How does normalisation work in Progenesis CoMet?

Normalisation is required in differential experiments to calibrate data between different sample runs. This corrects for factors that result in experimental or technical variation when running samples. For example, a common factor to correct for would be sample loading. The effect of these systematic errors can be modelled by a unique gain factor for each sample. The gain factor is represented by a scalar multiplier that is applied to each feature abundance measurement. The aim of normalisation is to determine the scalar factor α_k for each sample which will allow us to recalibrate the sample to a normalisation reference run.

This can be modelled as follows:

y'_i = α_ky_i

In other words, all compound ion abundances y_i will be multiplied by the factor α_k to give a normalised abundance y'_i. There are several ways to calculate the scalar factor α_k. Some common examples are (a) spiking in known quantities of metabolites and (b) using total metabolite abundance. All techniques will need to deal with technical variation that can bias the calculation of the scaling factor. In Progenesis CoMet we use a median and mean absolute deviation approach based on all the detected abundances to calculate the scalar factor. This is a more robust approach which is less influenced by noise in the data and reduces to a minimum any bias in the calculation.

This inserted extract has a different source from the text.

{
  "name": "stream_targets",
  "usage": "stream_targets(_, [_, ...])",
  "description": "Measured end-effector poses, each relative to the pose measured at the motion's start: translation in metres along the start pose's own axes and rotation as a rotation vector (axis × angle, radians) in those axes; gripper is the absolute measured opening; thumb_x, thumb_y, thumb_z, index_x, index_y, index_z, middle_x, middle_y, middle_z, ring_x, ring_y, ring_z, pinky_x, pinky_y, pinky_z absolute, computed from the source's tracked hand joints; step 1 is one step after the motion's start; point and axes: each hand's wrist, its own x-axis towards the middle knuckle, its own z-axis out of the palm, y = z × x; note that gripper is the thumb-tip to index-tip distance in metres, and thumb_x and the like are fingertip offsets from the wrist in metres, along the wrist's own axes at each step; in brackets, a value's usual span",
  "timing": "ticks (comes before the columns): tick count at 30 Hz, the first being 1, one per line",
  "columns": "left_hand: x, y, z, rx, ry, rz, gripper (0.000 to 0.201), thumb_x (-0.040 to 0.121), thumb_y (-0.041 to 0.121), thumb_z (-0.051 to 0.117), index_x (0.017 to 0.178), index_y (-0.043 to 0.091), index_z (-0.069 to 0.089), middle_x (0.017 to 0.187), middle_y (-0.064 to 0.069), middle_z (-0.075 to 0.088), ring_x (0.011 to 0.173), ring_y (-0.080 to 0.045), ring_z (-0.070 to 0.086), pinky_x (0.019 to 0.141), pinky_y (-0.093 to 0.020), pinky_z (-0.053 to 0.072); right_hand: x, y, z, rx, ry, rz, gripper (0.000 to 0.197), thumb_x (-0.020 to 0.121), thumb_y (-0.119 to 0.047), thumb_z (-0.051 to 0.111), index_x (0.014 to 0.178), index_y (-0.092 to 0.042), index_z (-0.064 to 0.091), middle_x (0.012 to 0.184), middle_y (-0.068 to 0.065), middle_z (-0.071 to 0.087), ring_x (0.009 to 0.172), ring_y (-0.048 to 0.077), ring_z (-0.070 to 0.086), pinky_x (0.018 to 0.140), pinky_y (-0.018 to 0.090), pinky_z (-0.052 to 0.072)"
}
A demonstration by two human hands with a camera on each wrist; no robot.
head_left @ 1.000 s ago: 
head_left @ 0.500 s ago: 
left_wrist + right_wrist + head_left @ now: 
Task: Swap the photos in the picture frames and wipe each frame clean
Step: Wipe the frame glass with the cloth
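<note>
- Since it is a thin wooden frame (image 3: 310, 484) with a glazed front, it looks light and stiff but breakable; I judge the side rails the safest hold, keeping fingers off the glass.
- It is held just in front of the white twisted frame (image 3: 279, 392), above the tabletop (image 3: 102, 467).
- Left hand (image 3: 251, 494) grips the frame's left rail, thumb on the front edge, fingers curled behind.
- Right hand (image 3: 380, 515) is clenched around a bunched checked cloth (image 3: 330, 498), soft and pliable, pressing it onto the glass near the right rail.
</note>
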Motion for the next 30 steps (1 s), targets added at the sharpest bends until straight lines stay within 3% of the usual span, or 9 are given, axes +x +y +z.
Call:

To implement normalisation, we automatically select one run based on certain criteria that will mark it out as the most suitable reference for normalisation. Then, for each feature, we calculate a quantitative abundance ratio between the run being normalised and the reference run. The basic idea is that many compounds (and therefore compound ions) won't be changing in the experiment and so their quantitative abundance ratio should equal to 1. Due to experimental (or technical) variations such as differences in the quantity of sample loaded into the instrument, differences in ionization etc. the actual ratio will not be 1. Normalisation via the calculated scaling factor will correct for these experimental variations.

This correction can be done by calculating a robust distribution of all ratios and determine a global scaling factor. The distribution is calculated using the log of the abundance ratio values and as log(1) = 0.0 we expect to see the ratio distribution scattered about 0.0. Calculating in Log space ensures that up-regulation and down-regulation has the same weight.

For example, for a given ratio of 2/3 (a down regulation) and a ratio of 3/2 (the corresponding up-regulation), you find that log(3/2) = +0.176 and Log(2/3) = -0.176, so both are the same “distance” from 0 in log space. This is not the case in real space as 2/3 is closer to the desired ratio of 1 than 3/2 is and so would, incorrectly, be given a greater weight in calculating a mean ratio. We use the median and also use the median absolute deviation as an approximation of the mean and variance of the ratio distribution and we iterate this process to remove the influence of outliers. This gives a more robust estimation than just using the mean alone. The scaling factor is the anti-log of the mean of the log(ratios).

A scatter plot of log(abundance Ratio) after normalisation

In effect, you can think of each non-changing compound ion as a "spike" and this will result in potentially thousands of "spikes" across the dataset from which we can draw strength when determining the scaling factor. Instead of a handful of user chosen spikes we use all the experimental data resulting in a robust calculation.

A final point is that this approach to normalisation would be difficult, if not impossible, without prior high quality alignment and the detection of a single compound ion map that is then applied to all runs in the experiment, resulting in no missing values and 100% matching of data across all runs.